What is the point of painting a picture of it or showing photographs or a video of it? People have seen those and are immune to them. “I wanted to create a mirror image of the site and place it in the community which is the home of Ron Fiddler (known as Jamal Udeen), one of the British prisoners in the camp, and see what local reaction would be. “Mr. Redman argues that Mancunians can less easily dismiss the camp and what goes on there if it turns up down the road from their local Asda superstore.
“I am asking people to question whether we are the civilized nation we claim to be or whether we are just barbarians.
This camp is a weapon of state terrorism and the British people need to know what it is like. We are asking them if they are happy with it. “The camp, supported by donations and a small grant from the Arts Council in the northwest of England, will stay for nine days to make Mr. Redman’s protest clear.
“You can only march round the block with a million people escorted by the Metropolitan police so many times,” he said. “You get bored with that. This is something different.”
It is also chillingly authentic. Nine prisoners, one for each of the incarcerated Britons, have been recruited via the Internet.
They are not forced to sleep in open cages (this is Manchester in October, remember) and are not tortured. But their stay will be otherwise authentic and far from comfortable. They are woken at 5 a.m. by the call to prayer and later observe the flag-raising ceremony. They have a sick call at 11 a.m. and a mail call in the afternoon.

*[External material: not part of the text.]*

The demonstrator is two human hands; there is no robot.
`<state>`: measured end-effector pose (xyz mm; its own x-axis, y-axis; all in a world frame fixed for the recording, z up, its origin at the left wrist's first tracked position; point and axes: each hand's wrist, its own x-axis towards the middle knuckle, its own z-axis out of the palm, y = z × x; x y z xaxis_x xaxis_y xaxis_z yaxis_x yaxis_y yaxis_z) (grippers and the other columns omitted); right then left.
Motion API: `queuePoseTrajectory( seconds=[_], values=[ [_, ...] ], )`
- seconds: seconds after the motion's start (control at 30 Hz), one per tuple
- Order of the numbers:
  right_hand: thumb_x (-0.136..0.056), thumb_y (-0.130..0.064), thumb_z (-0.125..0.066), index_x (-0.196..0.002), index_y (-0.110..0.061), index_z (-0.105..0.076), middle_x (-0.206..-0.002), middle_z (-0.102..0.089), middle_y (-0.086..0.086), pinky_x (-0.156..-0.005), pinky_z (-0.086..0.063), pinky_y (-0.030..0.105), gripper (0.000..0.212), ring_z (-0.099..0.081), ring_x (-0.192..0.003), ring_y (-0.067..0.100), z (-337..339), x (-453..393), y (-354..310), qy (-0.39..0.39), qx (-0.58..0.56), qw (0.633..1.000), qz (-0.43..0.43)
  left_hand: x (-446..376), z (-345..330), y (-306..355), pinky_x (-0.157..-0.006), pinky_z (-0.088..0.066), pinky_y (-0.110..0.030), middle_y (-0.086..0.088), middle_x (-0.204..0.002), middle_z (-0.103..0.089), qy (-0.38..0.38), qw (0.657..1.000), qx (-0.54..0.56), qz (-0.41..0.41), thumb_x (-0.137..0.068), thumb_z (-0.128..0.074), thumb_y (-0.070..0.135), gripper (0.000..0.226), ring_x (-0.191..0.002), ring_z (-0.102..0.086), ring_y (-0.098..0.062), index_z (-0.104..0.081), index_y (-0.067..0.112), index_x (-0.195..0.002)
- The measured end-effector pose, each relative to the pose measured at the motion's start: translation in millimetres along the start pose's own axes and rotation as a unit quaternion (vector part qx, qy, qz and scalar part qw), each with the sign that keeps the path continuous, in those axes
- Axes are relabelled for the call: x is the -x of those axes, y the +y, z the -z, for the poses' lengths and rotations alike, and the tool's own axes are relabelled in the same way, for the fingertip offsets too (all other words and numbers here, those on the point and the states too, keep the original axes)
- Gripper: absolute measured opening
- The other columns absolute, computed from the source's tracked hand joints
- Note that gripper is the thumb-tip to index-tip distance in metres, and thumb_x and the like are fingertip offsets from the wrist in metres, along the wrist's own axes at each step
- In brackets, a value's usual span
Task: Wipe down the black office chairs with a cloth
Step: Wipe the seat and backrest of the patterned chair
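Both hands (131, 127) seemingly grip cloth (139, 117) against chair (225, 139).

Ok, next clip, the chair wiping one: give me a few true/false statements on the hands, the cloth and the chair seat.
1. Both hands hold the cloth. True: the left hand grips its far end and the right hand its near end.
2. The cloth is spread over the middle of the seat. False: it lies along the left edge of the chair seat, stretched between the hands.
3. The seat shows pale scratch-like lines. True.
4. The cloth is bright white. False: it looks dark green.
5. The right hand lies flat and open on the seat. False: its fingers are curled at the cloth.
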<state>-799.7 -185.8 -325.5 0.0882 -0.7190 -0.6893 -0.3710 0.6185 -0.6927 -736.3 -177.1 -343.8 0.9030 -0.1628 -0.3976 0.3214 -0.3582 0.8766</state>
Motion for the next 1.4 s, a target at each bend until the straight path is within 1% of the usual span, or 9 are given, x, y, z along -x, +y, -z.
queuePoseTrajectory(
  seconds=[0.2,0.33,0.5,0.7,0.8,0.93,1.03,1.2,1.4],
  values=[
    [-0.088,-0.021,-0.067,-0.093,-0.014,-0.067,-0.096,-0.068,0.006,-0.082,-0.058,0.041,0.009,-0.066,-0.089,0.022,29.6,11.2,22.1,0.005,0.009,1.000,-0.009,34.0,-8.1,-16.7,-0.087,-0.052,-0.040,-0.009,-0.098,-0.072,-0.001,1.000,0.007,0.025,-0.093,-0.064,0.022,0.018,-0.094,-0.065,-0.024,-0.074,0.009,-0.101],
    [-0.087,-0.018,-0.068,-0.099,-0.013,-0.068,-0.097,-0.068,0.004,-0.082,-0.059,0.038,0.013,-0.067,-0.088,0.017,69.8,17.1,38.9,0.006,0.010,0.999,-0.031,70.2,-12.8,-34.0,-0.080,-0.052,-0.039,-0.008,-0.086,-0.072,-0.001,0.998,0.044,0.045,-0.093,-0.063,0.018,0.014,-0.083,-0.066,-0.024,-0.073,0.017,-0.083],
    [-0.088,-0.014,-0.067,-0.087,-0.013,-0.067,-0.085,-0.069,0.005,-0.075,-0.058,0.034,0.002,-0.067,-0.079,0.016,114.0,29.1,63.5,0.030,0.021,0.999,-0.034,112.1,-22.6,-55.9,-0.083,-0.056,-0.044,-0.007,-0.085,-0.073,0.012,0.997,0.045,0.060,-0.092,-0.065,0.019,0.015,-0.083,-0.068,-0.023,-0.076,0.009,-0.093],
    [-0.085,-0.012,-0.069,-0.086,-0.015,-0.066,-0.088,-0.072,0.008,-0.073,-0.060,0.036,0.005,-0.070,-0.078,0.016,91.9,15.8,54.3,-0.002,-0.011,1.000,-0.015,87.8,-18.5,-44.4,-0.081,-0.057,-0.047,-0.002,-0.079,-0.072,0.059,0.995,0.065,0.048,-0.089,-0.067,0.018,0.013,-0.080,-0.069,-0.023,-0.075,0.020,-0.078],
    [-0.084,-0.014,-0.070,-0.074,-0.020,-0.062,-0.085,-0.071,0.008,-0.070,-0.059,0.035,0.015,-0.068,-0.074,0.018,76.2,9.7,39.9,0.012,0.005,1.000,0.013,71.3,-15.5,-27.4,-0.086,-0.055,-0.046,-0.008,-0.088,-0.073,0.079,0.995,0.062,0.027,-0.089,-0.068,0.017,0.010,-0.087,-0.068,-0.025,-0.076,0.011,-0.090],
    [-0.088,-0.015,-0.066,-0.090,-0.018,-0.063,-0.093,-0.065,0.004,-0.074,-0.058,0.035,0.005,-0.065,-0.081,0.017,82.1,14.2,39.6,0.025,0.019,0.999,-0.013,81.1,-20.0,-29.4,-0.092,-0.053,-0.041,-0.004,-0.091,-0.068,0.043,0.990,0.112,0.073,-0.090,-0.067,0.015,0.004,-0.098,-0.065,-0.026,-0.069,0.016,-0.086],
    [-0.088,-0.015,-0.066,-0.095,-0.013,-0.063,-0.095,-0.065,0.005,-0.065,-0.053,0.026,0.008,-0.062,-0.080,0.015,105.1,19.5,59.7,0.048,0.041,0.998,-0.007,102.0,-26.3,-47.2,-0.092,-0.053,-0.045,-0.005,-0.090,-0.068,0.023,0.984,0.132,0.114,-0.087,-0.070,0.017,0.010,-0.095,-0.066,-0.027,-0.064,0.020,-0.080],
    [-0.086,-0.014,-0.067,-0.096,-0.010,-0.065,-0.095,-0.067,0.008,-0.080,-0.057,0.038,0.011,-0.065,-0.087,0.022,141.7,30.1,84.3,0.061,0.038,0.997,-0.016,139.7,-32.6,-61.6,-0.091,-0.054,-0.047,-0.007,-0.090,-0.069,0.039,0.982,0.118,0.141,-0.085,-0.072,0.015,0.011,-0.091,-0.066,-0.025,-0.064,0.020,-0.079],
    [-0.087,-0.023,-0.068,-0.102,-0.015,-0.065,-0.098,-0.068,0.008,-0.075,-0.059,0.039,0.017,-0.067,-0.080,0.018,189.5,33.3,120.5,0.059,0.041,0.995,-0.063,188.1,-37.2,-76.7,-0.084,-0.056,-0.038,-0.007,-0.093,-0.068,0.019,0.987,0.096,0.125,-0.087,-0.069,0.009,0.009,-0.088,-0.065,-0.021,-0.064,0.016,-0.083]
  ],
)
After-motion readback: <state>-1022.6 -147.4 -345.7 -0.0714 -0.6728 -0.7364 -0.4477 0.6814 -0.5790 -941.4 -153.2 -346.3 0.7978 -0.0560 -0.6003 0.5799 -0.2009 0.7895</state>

At tea time they are locked up in the interrogation center and lights out is at 9 p.m.
The daily menu does not vary: porridge for breakfast, vegetable soup for lunch and beans and rice for supper every day.
Cigarettes or books may be available — but only at the discretion of the guards, who are also volunteers. Some have already found it “heartbreaking” to stand watch over kneeling prisoners.
Guards are advised that they do not need to shave off all their hair. “It just needs to be short,” says a website instruction.
Most appear to have taken little notice.
“I find the piece very interesting because what goes on at Camp X-Ray has been very deliberately kept out of our gaze,” said a man calling himself Joe Smith as he arrived for guard duty. “And it’s art in the community rather than on a gallery wall.”
The door of the interrogation center opens again and a bowed, goggled and shackled prisoner stumbles out, escorted by a guard.
He passes through a gate, uses the portable toilet and goes back where he came from.